This EMI reissue an album of pieces by British composer
Thomas Adès, written while he was still in his 20s and 30s, features primarily vocal and choral music. The largest and most ambitious work, America: A Prophecy (1999), was commissioned by the
New York Philharmonic. A cantata for soprano, chorus, and orchestra, it depicts the Spanish destruction of the Mayan culture, and its title and some of its text make it eerily prescient of the devastation of 9/11/2001. The texts are taken from Mayan prophecy and a song by Spanish composer Mateo Flecha that was written around the time of the Mayan conquest. It's a powerful and disturbing work that's bound to chill anyone with a memory of 9/11. Soprano
Susan Bickley and the composer leading the
City of Birmingham Symphony Orchestra and
Chorus deliver a gripping performance. The remaining works are considerably less grim, and some are among the composer's most immediately engaging.

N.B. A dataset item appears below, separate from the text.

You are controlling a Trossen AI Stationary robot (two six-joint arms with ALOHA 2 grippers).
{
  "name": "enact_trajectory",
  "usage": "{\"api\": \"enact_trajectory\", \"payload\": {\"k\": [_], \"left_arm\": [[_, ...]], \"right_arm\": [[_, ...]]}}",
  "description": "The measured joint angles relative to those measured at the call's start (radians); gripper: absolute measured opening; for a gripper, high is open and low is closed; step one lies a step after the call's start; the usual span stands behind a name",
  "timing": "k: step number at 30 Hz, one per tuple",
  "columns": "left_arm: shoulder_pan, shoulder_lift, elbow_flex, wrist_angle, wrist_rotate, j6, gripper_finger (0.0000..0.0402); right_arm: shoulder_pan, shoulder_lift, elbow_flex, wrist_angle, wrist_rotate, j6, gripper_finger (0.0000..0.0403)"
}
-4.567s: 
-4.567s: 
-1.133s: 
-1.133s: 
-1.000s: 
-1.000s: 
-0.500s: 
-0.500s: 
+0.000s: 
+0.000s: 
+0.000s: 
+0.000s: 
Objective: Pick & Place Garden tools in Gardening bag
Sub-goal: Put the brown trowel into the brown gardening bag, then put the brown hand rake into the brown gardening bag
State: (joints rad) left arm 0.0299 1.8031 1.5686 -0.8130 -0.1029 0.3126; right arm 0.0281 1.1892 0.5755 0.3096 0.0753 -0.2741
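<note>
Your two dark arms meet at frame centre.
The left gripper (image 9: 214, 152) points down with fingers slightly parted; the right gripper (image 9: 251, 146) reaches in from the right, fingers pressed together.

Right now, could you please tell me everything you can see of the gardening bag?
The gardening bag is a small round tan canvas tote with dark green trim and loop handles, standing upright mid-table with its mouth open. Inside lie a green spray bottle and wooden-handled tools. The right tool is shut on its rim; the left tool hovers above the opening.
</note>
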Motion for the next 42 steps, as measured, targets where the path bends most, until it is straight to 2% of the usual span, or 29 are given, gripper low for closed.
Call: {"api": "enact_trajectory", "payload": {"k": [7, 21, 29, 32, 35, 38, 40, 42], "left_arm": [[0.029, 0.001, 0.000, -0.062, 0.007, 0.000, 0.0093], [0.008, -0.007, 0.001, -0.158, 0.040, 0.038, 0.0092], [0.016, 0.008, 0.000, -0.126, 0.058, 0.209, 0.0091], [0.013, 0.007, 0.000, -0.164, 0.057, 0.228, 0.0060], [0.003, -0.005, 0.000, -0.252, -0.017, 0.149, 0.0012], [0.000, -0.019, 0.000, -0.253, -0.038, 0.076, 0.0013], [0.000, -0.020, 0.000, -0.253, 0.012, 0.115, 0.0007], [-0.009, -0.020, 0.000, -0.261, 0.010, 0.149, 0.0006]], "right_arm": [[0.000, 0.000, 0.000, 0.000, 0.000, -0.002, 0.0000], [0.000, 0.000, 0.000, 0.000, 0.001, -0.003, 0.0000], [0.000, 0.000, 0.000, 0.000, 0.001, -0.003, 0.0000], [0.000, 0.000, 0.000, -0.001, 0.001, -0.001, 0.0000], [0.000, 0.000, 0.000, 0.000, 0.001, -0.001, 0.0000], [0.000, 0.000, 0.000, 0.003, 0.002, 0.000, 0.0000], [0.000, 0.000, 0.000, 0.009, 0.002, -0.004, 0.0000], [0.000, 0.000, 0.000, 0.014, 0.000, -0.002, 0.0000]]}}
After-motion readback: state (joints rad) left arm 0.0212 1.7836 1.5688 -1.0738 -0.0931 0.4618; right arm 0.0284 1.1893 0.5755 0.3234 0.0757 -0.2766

Stephen Layton leads the ensemble
Polyphony in four quirkily appealing choral works. The remarkable soprano
Claron McFadden performs Life Story, a jazzy setting of Tennessee Williams. There are imaginative arrangements, witty and elegant, respectively, of the band
Madness' 1982 ska song Cardiac Arrest, and of Couperin's harpsichord solo Les Baricades mistérieuses.

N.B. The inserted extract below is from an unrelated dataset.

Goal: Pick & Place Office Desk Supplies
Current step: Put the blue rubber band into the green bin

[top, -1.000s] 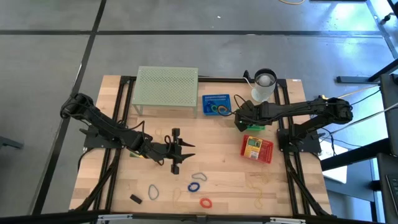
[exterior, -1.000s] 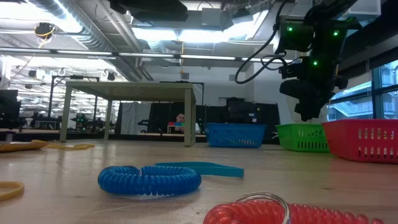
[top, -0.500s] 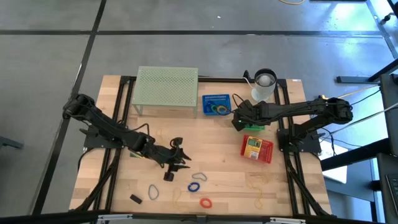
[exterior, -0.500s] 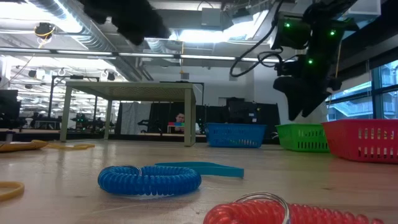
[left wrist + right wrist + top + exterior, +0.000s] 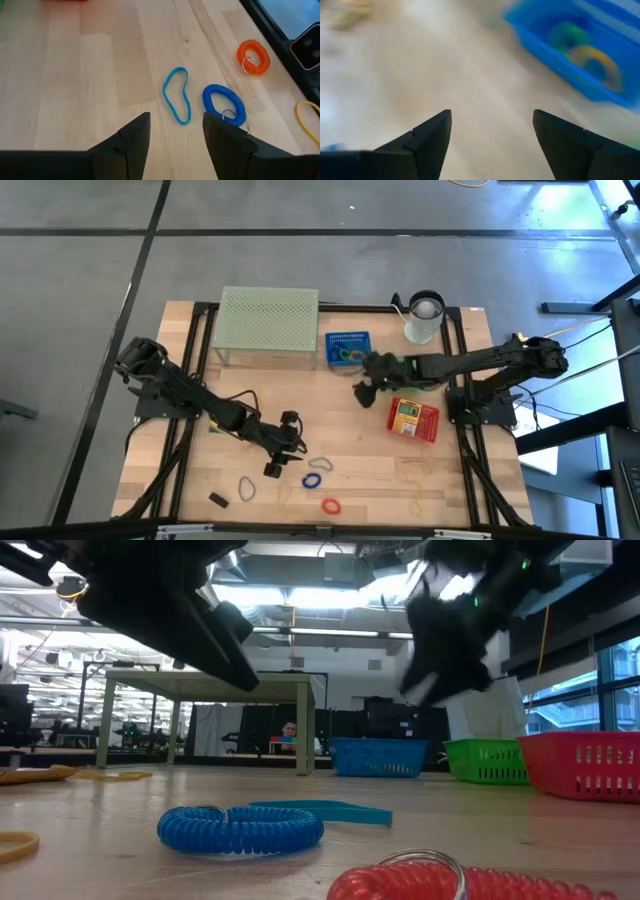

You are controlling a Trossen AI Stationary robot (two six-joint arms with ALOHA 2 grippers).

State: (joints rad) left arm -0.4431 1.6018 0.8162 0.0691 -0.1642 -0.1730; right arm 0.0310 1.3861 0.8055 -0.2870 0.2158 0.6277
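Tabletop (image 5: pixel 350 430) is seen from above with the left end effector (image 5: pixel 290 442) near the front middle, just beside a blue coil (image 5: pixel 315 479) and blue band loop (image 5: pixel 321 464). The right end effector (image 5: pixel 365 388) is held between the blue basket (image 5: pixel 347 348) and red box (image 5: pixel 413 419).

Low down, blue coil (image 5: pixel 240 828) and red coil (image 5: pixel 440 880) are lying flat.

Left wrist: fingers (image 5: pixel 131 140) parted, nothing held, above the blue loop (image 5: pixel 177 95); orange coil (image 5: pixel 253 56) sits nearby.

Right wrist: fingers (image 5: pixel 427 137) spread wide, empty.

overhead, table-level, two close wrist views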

Brahms is a setting of a poem by pianist
Alfred Brendel sung by baritone
Christopher Maltman. Counter tenor
Robin Blaze and pianist
Huw Watkins performs the cycle The Lover in Winter, one of
Adès' earliest pieces, in which the influence of
Britten is evident, but in which the composer's distinctive voice is already emerging. The eclectic sampling of pieces would make a good introduction to
Adès for listeners interested in exploring his work.